WORK ITEM — Only the text belongs in the answer: every line of the records below, transcribed exactly.

INPUT DATA —
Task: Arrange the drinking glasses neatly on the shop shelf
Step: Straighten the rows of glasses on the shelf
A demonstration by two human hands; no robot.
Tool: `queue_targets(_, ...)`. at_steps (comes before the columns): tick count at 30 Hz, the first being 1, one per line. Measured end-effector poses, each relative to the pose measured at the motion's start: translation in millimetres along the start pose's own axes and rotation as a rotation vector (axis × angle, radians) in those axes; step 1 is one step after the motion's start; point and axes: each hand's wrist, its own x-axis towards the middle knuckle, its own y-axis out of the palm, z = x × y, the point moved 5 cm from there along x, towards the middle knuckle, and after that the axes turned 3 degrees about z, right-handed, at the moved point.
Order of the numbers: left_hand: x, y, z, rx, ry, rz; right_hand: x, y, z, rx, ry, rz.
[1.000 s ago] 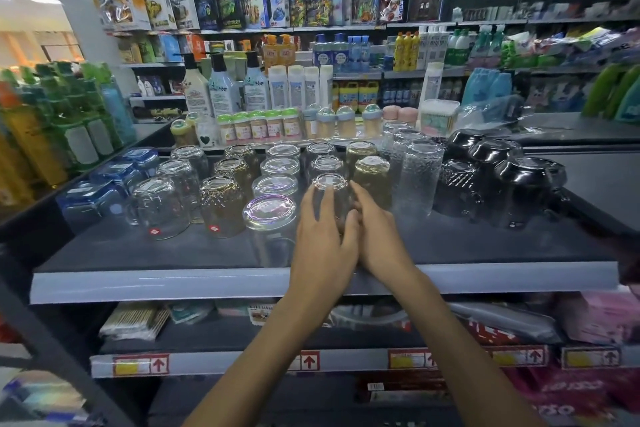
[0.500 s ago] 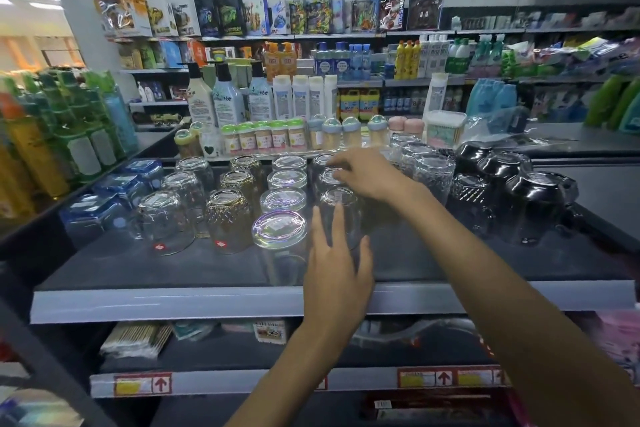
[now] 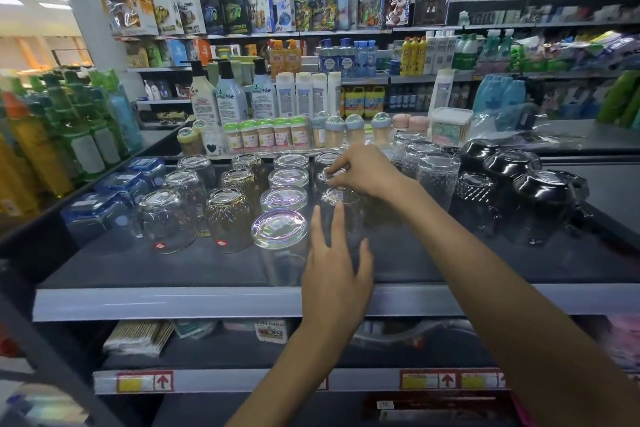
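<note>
**Left hand [image 3: 334,274] and right hand [image 3: 369,172] on two glasses**

The left fingers are straight and spread, tips against the front glass [image 3: 346,198], which stands upside down on the shelf [image 3: 173,302]. The right fingers pinch the upturned base of the second glass [image 3: 322,184] just behind it.
</note>
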Motion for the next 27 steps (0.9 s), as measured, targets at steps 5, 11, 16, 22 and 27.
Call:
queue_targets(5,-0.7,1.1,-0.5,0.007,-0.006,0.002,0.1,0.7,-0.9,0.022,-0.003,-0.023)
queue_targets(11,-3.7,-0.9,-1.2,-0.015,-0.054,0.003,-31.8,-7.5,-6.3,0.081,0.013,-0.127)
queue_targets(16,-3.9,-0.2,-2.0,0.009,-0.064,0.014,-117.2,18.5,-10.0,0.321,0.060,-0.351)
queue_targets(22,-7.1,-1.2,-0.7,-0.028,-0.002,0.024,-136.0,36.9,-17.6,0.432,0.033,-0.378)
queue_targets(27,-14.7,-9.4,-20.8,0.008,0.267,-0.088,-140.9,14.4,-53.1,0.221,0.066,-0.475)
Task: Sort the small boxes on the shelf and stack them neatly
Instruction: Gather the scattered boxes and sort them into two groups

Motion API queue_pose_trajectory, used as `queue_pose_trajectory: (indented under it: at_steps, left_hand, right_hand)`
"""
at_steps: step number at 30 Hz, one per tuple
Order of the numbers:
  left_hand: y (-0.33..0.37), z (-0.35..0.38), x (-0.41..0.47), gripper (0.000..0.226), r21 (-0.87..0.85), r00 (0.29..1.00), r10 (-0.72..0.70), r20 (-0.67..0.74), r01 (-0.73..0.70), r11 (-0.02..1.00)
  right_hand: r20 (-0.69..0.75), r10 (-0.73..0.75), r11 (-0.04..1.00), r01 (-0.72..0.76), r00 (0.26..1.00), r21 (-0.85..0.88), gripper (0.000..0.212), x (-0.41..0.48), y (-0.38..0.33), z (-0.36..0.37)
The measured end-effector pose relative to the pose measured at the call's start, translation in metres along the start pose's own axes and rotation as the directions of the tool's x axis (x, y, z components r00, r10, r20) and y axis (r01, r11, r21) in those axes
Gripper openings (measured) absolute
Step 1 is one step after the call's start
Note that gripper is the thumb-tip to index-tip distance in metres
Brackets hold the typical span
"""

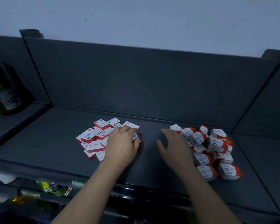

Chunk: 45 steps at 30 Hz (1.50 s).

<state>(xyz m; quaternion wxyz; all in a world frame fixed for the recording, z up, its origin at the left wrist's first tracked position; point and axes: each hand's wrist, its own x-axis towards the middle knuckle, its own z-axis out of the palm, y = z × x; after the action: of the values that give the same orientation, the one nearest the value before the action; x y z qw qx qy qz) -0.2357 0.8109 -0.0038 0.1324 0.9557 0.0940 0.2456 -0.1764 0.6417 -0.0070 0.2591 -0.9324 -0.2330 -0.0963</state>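
Left hand (121, 143) lies on top of the flat boxes (94, 139), fingers curled down over a couple at the pile's right edge, gripping them. Right hand (173, 146) is released, fingers straight & spread, their backs against the chunky boxes (217, 143). Both piles sit mid-depth on the dark shelf (63, 126), apart, w/ bare shelf between. Flat ones: slim, white w/ red band, approx. 12 visible, jumbled, some hidden under the hand. Chunky ones: near-cube, white printed face, red-orange sides, approx. 13, heaped. Far left, 1 dark bottle (5, 97).
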Motion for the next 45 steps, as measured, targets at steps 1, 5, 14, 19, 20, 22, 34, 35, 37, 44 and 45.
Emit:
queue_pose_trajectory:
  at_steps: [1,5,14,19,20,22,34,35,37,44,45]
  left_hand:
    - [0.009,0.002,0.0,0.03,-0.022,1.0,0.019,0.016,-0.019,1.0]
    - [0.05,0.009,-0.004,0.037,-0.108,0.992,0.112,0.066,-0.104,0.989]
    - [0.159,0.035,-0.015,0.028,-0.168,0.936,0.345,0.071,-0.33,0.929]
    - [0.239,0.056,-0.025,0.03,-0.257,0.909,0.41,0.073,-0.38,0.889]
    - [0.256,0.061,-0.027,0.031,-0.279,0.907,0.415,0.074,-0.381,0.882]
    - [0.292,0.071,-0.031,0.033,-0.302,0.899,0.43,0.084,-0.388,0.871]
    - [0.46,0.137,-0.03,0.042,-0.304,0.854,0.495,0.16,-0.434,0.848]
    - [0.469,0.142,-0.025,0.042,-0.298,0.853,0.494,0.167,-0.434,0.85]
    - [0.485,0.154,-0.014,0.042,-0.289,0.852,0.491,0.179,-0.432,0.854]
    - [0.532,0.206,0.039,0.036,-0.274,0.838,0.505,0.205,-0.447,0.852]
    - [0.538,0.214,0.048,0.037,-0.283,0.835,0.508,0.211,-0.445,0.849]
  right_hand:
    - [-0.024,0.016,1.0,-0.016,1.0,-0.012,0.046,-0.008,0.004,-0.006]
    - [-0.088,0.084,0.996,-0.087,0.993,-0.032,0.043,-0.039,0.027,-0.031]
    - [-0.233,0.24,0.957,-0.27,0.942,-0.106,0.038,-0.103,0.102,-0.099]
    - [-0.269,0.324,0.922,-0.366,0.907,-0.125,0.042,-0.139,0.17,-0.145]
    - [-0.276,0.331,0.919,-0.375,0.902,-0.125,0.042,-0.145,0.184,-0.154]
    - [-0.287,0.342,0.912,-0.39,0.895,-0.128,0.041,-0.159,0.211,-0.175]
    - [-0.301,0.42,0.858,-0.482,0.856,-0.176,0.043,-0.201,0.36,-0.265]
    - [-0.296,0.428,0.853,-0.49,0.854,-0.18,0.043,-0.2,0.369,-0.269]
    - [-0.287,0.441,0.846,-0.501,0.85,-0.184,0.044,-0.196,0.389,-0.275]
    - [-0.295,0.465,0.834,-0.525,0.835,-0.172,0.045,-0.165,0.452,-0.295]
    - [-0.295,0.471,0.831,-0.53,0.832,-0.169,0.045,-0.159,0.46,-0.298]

EXERCISE RESPONSE —
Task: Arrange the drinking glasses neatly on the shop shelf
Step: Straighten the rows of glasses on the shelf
A demonstration by two human hands; no robot.
Tool: `queue_targets(_, ...)`. at_steps (comes before the columns): tick count at 30 Hz, the first being 1, one per line. Measured end-effector poses, each relative to the pose measured at the motion's start: translation in millimetres along the start pose's own axes and rotation as a rotation vector (axis × angle, radians) in those axes; step 1 is one step after the motion's start; point and axes: each hand's wrist, its own x-axis towards the middle knuckle, its own y-axis out of the palm, z = x × y, the point moved 5 cm from there along x, towards the middle knuckle, and after that the axes turned 3 degrees about z, right-handed, at the moved point.
Order of the numbers: left_hand: x, y, z, rx, ry, rz; right_hand: x, y, z, rx, ry, rz.
[1.000 s ago] 
[0.500 s ago] 
[now] 
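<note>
**Left hand [image 3: 334,274] and right hand [image 3: 369,172] on two glasses**

The left fingers are straight and spread, tips against the front glass [image 3: 346,198], which stands upside down on the shelf [image 3: 173,302]. The right fingers pinch the upturned base of the second glass [image 3: 322,184] just behind it.
</note>
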Motion for the next 27 steps (0.9 s), as measured, targets at steps 5, 11, 16, 22 and 27.
Call:
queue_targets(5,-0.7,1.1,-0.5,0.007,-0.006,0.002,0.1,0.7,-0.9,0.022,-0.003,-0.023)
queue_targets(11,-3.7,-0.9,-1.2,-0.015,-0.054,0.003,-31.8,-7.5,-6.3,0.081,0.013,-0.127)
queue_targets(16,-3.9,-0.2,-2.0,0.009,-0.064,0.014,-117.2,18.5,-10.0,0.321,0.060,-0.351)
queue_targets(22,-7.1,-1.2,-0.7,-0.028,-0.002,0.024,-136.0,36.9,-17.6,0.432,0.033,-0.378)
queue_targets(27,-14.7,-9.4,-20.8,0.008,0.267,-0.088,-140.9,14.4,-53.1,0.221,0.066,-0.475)
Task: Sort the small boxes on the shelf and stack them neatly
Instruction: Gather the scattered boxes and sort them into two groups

Motion API queue_pose_trajectory, used as `queue_pose_trajectory: (indented under it: at_steps, left_hand, right_hand)`
"""
at_steps: step number at 30 Hz, one per tuple
Order of the numbers:
  left_hand: y (-0.33..0.37), z (-0.35..0.38), x (-0.41..0.47), gripper (0.000..0.226), r21 (-0.87..0.85), r00 (0.29..1.00), r10 (-0.72..0.70), r20 (-0.67..0.74), r01 (-0.73..0.70), r11 (-0.02..1.00)
  right_hand: r20 (-0.69..0.75), r10 (-0.73..0.75), r11 (-0.04..1.00), r01 (-0.72..0.76), r00 (0.26..1.00), r21 (-0.85..0.88), gripper (0.000..0.212), x (-0.41..0.48), y (-0.38..0.33), z (-0.36..0.37)
The measured end-effector pose relative to the pose measured at the call's start, translation in metres along the start pose's own axes and rotation as the directions of the tool's x axis (x, y, z components r00, r10, r20) and y axis (r01, r11, r21) in those axes
Gripper openings (measured) absolute
Step 1 is one step after the call's start
Note that gripper is the thumb-tip to index-tip distance in metres
Brackets hold the typical span
"""


Chunk: 45 steps at 30 Hz (1.50 s).

<state>(xyz m; quaternion wxyz; all in a world frame fixed for the recording, z up, its origin at the left wrist's first tracked position; point and axes: each hand's wrist, its own x-axis towards the middle knuckle, its own z-axis out of the palm, y = z × x; after the action: of the values that give the same orientation, the one nearest the value before the action; x y z qw qx qy qz) -0.2357 0.8109 -0.0038 0.1324 0.9557 0.0940 0.2456 -0.1764 0.6417 -0.0070 0.2591 -0.9324 -0.2330 -0.0963</state>
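Left hand (121, 143) lies on top of the flat boxes (94, 139), fingers curled down over a couple at the pile's right edge, gripping them. Right hand (173, 146) is released, fingers straight & spread, their backs against the chunky boxes (217, 143). Both piles sit mid-depth on the dark shelf (63, 126), apart, w/ bare shelf between. Flat ones: slim, white w/ red band, approx. 12 visible, jumbled, some hidden under the hand. Chunky ones: near-cube, white printed face, red-orange sides, approx. 13, heaped. Far left, 1 dark bottle (5, 97).
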Motion for the next 45 steps, as measured, targets at steps 1, 5, 14, 19, 20, 22, 34, 35, 37, 44 and 45.
Emit:
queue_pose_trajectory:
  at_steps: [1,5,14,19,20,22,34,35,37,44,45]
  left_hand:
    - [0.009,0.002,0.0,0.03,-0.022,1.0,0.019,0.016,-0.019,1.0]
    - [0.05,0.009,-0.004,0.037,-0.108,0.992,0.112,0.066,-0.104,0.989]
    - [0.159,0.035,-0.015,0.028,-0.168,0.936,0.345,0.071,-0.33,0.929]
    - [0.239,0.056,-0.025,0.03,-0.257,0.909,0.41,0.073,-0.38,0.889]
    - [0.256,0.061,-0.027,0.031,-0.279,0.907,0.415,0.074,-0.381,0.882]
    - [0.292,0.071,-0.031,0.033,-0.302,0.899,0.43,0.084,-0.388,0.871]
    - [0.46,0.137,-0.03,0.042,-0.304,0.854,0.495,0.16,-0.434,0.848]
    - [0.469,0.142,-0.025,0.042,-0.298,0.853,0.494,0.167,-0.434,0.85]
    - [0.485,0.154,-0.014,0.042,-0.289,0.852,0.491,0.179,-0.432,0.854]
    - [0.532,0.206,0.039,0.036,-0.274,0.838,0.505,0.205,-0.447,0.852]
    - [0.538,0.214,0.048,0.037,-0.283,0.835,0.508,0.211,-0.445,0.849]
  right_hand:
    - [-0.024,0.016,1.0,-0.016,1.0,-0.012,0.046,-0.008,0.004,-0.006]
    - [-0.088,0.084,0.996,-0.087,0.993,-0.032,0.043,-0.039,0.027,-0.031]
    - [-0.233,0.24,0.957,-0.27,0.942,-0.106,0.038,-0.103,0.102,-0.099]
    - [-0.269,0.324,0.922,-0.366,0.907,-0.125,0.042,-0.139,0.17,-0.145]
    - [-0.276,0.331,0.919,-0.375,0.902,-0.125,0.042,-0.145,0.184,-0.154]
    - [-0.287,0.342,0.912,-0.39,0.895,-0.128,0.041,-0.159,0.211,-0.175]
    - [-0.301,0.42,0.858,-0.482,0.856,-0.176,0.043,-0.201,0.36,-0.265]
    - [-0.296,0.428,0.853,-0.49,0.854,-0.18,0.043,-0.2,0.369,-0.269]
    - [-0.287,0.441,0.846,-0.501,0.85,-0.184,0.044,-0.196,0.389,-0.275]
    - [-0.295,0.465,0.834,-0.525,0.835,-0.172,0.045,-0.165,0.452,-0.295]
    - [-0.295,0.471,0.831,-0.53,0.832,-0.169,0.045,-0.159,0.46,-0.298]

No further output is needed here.